TASK INSTRUCTIONS:
Set down the full data below exactly as given, please.

DATA:
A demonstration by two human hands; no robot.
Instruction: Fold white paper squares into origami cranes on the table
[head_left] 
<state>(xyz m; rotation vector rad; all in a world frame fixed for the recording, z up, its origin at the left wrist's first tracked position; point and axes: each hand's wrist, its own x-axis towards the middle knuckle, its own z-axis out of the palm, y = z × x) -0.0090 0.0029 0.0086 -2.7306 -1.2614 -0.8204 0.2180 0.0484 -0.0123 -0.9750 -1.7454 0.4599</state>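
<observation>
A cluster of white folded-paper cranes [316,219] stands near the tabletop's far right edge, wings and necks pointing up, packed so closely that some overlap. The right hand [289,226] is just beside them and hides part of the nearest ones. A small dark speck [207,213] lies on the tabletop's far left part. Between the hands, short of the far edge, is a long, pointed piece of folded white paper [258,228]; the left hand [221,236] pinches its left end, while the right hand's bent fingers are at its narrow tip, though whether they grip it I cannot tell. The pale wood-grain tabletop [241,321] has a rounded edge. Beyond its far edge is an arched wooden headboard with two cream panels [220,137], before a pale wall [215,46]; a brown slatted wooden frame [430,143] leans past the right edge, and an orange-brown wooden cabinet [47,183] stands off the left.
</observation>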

OUTPUT OF THE EXERCISE:
A demonstration by two human hands; no robot.
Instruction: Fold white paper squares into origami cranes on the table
[head_left] 
<state>(xyz m; rotation vector rad; all in a world frame fixed for the recording, z up, its origin at the left wrist's first tracked position; point and axes: each hand's wrist, its own x-axis towards the middle knuckle, its own z-axis out of the palm, y = z × x) -0.0090 0.0029 0.0086 -2.7306 -1.2614 -0.8204 0.2180 0.0484 -0.0123 -0.9750 -1.7454 0.4599</state>
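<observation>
A cluster of white folded-paper cranes [316,219] stands near the tabletop's far right edge, wings and necks pointing up, packed so closely that some overlap. The right hand [289,226] is just beside them and hides part of the nearest ones. A small dark speck [207,213] lies on the tabletop's far left part. Between the hands, short of the far edge, is a long, pointed piece of folded white paper [258,228]; the left hand [221,236] pinches its left end, while the right hand's bent fingers are at its narrow tip, though whether they grip it I cannot tell. The pale wood-grain tabletop [241,321] has a rounded edge. Beyond its far edge is an arched wooden headboard with two cream panels [220,137], before a pale wall [215,46]; a brown slatted wooden frame [430,143] leans past the right edge, and an orange-brown wooden cabinet [47,183] stands off the left.
</observation>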

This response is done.